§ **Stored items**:
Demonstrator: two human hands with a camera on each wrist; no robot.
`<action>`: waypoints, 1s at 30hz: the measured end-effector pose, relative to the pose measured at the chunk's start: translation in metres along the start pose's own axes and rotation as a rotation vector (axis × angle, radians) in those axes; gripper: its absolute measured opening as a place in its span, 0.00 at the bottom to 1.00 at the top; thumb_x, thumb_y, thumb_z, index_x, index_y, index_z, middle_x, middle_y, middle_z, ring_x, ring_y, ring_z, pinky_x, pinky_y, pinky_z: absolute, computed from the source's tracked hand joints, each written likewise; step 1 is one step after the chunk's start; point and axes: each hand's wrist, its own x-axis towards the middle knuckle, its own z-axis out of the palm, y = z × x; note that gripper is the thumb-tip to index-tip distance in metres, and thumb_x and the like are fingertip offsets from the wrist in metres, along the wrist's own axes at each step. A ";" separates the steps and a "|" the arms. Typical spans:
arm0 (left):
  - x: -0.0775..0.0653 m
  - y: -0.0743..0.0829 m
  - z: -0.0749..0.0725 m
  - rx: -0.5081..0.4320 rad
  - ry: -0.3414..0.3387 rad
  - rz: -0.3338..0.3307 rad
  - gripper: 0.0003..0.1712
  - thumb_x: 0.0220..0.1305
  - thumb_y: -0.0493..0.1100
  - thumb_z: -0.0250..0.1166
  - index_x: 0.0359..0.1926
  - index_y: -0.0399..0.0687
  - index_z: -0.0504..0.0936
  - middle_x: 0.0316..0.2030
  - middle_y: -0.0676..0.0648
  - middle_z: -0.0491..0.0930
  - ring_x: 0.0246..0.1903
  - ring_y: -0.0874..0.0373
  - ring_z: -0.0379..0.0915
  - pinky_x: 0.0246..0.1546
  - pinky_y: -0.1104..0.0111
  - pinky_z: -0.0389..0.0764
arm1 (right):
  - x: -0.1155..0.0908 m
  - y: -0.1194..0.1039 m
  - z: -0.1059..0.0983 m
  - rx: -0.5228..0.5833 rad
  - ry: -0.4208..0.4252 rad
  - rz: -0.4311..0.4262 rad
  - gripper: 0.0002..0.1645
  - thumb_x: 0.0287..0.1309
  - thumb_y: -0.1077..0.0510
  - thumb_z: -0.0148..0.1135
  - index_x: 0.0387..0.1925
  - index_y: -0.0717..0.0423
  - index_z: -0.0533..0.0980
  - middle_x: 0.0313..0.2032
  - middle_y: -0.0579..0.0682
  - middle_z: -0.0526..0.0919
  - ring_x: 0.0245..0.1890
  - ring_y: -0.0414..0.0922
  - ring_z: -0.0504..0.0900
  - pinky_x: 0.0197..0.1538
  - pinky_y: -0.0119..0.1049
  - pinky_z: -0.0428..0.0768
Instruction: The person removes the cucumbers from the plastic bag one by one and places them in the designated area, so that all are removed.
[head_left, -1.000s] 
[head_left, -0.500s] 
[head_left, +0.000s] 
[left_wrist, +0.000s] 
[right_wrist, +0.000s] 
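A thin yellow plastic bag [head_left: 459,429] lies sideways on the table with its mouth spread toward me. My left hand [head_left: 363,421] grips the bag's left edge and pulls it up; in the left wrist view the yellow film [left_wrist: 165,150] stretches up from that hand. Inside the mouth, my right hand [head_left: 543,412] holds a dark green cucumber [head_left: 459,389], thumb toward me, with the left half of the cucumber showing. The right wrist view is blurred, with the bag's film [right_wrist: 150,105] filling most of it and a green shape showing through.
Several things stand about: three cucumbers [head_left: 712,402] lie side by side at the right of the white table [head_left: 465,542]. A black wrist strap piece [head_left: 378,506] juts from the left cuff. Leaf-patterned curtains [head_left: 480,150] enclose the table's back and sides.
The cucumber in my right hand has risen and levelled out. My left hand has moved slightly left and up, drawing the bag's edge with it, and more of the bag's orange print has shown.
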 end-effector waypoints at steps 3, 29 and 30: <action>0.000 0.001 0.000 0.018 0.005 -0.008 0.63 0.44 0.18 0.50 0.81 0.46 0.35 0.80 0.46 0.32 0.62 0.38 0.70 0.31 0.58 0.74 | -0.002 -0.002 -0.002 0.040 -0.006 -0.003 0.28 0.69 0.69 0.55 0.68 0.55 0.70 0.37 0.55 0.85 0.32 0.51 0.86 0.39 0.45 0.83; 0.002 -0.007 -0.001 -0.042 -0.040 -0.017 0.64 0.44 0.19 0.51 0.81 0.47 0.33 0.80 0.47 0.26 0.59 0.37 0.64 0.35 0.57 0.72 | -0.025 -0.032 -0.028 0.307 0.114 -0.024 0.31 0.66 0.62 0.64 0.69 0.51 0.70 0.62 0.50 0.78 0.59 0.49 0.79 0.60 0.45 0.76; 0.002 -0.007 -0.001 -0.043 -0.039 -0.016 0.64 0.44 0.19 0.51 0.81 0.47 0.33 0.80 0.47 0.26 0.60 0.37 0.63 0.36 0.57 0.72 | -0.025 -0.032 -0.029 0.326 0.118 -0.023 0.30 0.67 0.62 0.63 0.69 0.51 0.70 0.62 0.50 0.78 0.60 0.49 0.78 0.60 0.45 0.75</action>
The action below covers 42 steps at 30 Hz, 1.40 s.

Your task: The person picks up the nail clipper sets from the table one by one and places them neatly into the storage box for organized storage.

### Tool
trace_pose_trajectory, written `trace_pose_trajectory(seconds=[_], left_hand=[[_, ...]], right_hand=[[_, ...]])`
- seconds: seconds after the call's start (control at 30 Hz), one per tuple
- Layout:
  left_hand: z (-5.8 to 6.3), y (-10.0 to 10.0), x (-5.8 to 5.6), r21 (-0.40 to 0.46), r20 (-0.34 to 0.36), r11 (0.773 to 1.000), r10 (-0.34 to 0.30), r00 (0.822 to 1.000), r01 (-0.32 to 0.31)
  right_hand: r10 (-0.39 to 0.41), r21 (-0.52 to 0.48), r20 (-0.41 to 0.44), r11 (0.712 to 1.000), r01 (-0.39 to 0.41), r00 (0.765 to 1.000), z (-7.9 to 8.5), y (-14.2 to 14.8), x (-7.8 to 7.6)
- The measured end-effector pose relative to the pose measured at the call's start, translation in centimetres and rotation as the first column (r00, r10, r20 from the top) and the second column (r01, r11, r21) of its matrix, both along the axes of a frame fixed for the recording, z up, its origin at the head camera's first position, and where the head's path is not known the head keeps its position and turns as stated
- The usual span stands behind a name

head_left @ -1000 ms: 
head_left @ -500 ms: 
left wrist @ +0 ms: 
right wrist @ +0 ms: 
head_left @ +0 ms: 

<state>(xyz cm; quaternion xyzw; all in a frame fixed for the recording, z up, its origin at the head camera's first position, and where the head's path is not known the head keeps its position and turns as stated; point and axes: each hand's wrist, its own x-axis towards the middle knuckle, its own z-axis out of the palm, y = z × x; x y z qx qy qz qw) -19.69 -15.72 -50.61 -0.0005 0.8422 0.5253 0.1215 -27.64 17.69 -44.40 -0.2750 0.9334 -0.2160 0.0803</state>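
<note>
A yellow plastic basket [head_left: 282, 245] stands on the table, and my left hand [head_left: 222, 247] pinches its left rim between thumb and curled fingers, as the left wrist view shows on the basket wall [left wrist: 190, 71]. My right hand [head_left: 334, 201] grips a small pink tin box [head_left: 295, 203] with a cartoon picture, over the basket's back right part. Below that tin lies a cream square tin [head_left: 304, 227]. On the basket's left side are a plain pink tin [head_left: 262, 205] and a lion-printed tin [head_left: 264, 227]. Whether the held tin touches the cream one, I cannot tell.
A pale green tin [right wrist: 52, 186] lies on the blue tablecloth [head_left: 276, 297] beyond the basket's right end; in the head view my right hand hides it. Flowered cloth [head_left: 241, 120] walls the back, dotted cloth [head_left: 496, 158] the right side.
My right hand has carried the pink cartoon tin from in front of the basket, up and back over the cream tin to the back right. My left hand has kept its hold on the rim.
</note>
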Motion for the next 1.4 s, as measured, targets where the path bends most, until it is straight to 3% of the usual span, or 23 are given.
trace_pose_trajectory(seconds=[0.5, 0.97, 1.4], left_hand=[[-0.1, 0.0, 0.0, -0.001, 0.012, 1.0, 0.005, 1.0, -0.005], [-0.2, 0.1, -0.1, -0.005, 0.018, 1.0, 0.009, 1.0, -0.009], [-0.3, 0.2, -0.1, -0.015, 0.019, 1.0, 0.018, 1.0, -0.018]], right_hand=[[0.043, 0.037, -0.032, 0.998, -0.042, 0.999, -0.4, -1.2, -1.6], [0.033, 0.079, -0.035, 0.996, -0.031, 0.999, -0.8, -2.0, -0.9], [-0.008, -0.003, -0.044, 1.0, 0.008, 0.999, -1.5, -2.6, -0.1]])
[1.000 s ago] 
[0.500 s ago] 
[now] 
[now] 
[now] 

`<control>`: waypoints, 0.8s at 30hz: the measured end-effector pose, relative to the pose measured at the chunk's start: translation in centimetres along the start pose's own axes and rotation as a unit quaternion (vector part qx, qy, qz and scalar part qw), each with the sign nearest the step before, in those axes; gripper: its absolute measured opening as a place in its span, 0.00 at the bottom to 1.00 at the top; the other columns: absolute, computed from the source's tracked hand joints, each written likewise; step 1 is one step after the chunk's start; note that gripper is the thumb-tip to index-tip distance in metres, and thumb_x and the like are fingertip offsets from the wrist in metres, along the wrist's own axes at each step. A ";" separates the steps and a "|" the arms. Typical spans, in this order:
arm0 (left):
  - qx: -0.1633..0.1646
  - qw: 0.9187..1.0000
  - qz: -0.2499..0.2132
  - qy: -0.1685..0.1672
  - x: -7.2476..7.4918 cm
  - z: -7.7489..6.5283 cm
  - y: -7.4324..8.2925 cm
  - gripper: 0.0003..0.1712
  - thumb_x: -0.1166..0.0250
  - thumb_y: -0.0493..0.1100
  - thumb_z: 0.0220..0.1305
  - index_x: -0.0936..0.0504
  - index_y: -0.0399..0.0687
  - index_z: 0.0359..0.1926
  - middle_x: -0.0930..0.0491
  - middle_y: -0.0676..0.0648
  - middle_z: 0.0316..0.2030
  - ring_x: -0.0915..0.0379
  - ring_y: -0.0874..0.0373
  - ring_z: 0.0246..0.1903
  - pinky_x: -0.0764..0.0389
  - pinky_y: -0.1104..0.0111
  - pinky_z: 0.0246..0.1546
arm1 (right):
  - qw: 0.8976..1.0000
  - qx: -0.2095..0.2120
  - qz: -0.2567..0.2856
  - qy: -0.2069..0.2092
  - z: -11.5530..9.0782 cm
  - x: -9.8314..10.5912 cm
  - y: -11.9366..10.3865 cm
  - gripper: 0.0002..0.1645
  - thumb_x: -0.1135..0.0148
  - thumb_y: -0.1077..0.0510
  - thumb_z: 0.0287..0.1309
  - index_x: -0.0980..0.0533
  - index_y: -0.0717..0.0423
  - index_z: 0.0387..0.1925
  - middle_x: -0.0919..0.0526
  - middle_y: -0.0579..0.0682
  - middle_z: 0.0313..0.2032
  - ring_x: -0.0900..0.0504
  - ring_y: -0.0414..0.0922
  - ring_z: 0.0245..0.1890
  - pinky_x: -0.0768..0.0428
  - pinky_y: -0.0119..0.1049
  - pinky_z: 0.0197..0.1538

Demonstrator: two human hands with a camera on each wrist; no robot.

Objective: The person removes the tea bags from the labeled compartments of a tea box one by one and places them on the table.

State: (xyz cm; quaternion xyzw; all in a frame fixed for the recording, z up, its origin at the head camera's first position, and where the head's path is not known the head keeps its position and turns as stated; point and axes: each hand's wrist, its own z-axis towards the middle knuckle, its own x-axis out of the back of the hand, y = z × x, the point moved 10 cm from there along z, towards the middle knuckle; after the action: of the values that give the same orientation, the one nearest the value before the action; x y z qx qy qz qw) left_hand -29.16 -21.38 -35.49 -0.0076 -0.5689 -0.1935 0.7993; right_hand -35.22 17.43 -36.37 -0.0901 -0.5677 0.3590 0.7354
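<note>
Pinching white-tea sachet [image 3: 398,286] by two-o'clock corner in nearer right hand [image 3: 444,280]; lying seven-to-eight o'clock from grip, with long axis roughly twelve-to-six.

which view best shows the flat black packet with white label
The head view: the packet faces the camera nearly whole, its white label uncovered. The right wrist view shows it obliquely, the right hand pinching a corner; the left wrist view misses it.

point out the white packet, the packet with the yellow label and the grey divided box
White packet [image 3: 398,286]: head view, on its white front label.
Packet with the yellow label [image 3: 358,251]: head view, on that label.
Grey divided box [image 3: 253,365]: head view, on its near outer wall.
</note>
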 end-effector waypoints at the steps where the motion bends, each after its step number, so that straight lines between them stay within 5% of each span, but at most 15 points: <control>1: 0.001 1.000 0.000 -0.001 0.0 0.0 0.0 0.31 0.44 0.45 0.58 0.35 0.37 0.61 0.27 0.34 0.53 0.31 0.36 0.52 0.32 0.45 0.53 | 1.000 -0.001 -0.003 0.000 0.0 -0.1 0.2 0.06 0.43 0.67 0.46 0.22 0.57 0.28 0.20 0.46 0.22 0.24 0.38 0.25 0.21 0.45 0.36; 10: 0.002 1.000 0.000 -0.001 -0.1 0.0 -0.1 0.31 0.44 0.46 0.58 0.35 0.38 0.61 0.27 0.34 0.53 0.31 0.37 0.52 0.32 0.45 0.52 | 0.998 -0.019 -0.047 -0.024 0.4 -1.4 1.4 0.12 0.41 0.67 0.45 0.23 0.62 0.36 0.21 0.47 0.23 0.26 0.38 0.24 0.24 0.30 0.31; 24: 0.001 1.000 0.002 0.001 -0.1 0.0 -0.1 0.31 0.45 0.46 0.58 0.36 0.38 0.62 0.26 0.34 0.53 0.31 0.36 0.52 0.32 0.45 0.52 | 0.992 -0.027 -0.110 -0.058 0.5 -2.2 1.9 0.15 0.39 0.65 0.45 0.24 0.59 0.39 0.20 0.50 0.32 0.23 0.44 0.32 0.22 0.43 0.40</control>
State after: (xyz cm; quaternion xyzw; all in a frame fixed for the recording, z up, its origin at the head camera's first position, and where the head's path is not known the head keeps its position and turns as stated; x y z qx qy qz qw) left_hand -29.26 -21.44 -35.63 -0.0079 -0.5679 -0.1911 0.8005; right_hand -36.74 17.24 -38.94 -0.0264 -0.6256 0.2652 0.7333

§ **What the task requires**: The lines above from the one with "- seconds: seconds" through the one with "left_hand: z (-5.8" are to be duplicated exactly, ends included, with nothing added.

§ **Finished task**:
- seconds: seconds after the call's start (control at 30 Hz), one per tuple
- Layout:
  left_hand: z (-5.8 to 6.3), y (-10.0 to 10.0), x (-5.8 to 5.6), r21 (-0.40 to 0.46), r20 (-0.34 to 0.36), r11 (0.773 to 1.000), r10 (-0.34 to 0.30), r00 (0.822 to 1.000), r01 (-0.32 to 0.31)

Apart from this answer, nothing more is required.